Recently I worked on a feature that involved displaying a list of Folders using an auto-complete field. A simple enough task, but one that had a bit of complexity behind it. For starters, each organization in our system has their own "folder hierarchy", or a tree structure of folders, that could be one to many layers deep. The second thing being that the UI we wanted — auto-complete — meant that we would need to "search" through the folders to find a match (based on the user’s input) as well as display the path information (where the folder lives) so that the user can differentiate folders if they happen to have the same or similar name. Since it was auto-complete, the searching also needed to be fast or else the user experience would be annoying.
The folder tree structure was stored in a MySQL DB table in a very typical self-referencing schema that represented hierarchical data. Each row of data could have a column that referenced the "parent" folder id and if there wasn’t one, then it was a "root" folder. Each row in the table could be represented by an object in Java called Folder. Getting folders by ID and getting them in a tree-like structure was pretty straight forward. However, the path-string wasn’t part of the deal.
My first thought on this was that the paths would need to be pre-computed ahead of time so that they wouldn’t need to be computed every time a user typed in a letter, an expensive and slow function. One way to do it would be to have some application code insert to a table that contained the folder paths whenever a folder was saved. Our resident MySQL expert, Ike Walker, suggested I look into the closure table pattern, discussed in Chapter 3, Naive Trees, of Bill Karwin’s book, "SQL Antipatterns" . Yes, this was exactly what I was thinking of! However, as I thought about it more there were some things I didn’t quite like about it. First, there was already a lot of existing data. Using Closure Tables would mean that I would need to script something to populate the table storing the folder paths, and run it at least once. The fact that I would need to script something like that also made me think about how will this table get updated? In the book "SQL Antipatterns", a discussion thread example was used. In the case of a discussion thread, individual comments have the same kind of tree-structure that folders might have, but comments and replies typically don’t move around whereas folders do. Updating the folder paths would be required to keep in sync with the underlying tree, along with whole sections of a particular folder’s branch. The thought of having to write this updating code made me think twice about my initial approach.
Caching to the rescue
So what does a developer do when there’s a problem with performance? Cache. So I thought: how can caching help me here? As I pointed out earlier, there was already a Java object — Folder — and a way to get the folders in a tree structure. If the Folder had a field to store the path, then I’m halfway there, right? But wait, doesn’t that mean I’d be storing the path in the DB again? Well, not if I set it on a transient field and set it only when the tree structure is getting built up. Hold on — doesn’t that mean that the paths still need to be calculated every time we search the tree? Here’s where the caching bit comes in. The folder tree would be traversed once and as it is recursing, the paths get computed and stored on a transient field of the Folder object. At the same time, the Folders are stored in a flat List that can be used for iterating and searching, etc. Next, the method which retrieves the folder list is cached and can be cached with the Organization’s ID in the cache-key so that each list can be kept separately. To make sure we don’t cache large lists of heavy Folder objects, I cached only lists of Folder IDs (not objects) and made the Folder objects also cached by their ID. Okay, then what about the updating part I talked about? The cached list of Folders would be invalidated whenever a Folder update occurred. It means that the paths would need to be re-computed again, but only once until the next update and that seemed reasonable enough.

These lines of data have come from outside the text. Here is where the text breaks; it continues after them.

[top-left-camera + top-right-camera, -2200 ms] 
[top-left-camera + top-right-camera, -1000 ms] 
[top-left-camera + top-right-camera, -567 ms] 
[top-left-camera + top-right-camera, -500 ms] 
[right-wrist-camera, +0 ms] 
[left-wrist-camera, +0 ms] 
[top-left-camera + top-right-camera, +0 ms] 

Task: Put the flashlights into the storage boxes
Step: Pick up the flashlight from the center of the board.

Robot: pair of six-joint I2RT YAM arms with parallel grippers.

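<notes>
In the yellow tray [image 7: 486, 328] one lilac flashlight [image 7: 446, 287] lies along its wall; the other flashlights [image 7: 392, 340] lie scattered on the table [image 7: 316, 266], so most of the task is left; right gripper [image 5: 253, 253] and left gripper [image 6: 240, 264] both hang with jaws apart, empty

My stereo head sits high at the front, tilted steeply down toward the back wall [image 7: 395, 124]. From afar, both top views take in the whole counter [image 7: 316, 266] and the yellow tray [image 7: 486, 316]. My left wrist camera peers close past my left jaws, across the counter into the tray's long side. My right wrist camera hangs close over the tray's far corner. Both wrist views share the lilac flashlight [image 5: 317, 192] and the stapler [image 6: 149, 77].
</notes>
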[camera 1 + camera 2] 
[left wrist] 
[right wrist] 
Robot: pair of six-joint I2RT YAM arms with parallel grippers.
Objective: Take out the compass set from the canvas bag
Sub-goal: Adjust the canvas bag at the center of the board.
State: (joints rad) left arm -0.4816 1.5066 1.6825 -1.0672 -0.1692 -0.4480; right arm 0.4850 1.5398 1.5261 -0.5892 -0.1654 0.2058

In the end, I didn’t use the closure table, although I’m keen on using it if the opportunity arises. One of the key things to coming up with the solution was knowing not only the data-structure but also knowing the nature of the data (how it’s used and how often does it tend to change). In all fairness, Bill Karwin also points out frequent updating as a weakness/pain-point of the Closure Table pattern. So there you have it my friends, use those clousure tables if you can, and if you can’t, then hopefully the approach I used here will give you some ideas!